* What needs to be done: In the following material, identify every line holding the string "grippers" and return it.
*** Opening Data section ***
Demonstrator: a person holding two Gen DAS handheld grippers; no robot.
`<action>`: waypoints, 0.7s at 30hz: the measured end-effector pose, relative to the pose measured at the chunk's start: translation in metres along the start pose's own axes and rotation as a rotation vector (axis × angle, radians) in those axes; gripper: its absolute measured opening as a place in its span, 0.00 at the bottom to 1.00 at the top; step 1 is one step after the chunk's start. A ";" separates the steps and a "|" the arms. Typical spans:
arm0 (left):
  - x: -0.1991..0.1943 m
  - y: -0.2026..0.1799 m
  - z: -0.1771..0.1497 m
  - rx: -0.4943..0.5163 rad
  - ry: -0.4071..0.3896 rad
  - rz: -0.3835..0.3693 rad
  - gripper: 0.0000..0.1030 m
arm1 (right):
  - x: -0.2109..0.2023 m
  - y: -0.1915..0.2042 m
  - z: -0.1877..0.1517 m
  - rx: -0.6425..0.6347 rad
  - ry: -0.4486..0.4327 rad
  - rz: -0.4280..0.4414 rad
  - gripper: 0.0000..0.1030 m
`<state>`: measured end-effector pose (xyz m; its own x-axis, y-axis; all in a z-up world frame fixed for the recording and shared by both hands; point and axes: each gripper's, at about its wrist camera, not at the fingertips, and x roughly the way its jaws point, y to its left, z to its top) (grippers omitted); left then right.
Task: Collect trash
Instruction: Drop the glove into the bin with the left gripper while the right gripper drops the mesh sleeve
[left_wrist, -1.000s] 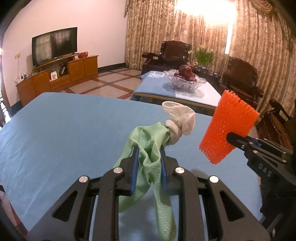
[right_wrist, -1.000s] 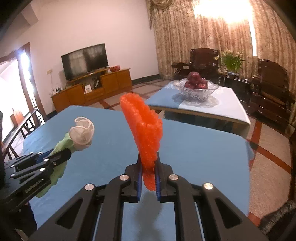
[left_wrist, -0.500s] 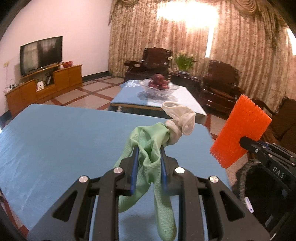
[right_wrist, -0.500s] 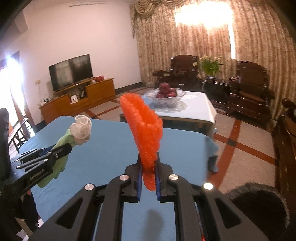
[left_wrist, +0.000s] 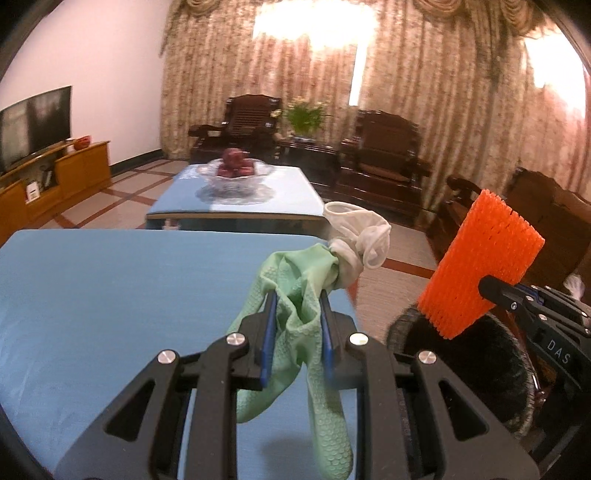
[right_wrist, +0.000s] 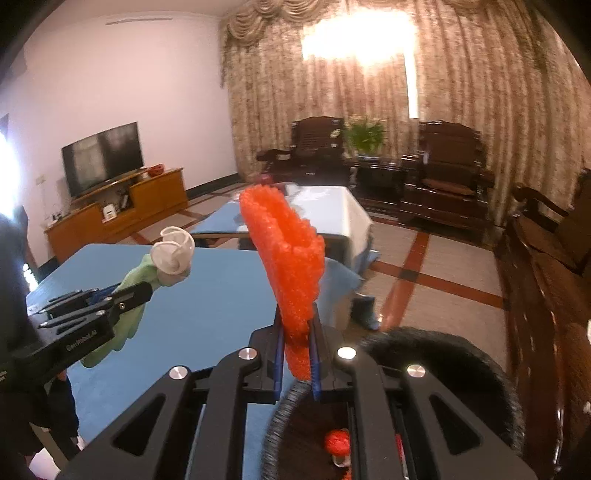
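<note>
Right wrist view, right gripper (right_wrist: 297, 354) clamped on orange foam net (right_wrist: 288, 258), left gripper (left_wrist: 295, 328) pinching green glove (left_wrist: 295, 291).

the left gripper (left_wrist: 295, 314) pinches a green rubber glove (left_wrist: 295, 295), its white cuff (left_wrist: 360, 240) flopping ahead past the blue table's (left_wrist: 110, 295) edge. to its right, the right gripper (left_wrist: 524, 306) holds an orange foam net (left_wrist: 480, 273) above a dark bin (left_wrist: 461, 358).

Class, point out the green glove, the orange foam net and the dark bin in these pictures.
green glove (left_wrist: 295, 295): left wrist view, bunched part between the fingers.
orange foam net (right_wrist: 291, 258): right wrist view, middle of the mesh.
dark bin (right_wrist: 461, 354): right wrist view, far rim.
</note>
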<state>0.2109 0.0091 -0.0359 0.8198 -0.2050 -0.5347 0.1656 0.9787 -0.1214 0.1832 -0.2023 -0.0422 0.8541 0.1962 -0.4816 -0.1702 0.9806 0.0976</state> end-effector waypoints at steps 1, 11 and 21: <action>0.001 -0.008 -0.002 0.005 0.002 -0.012 0.19 | -0.003 -0.004 -0.001 0.008 -0.001 -0.008 0.11; 0.018 -0.085 -0.008 0.076 0.022 -0.146 0.19 | -0.031 -0.063 -0.015 0.061 0.002 -0.135 0.11; 0.031 -0.144 -0.023 0.141 0.042 -0.248 0.19 | -0.044 -0.104 -0.031 0.096 0.016 -0.206 0.11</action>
<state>0.1997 -0.1381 -0.0546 0.7220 -0.4359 -0.5373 0.4354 0.8898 -0.1367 0.1480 -0.3125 -0.0582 0.8578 -0.0076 -0.5139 0.0553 0.9954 0.0777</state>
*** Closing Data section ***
* Problem solution:
Demonstrator: a person holding two Gen DAS handheld grippers; no robot.
`<state>`: measured end-effector pose (xyz m; its own x-axis, y-axis; all in a z-up world frame fixed for the recording and shared by both hands; point and axes: each gripper's, at about its wrist camera, not at the fingertips, and x roughly the way its jaws point, y to its left, z to its top) (grippers omitted); left then right.

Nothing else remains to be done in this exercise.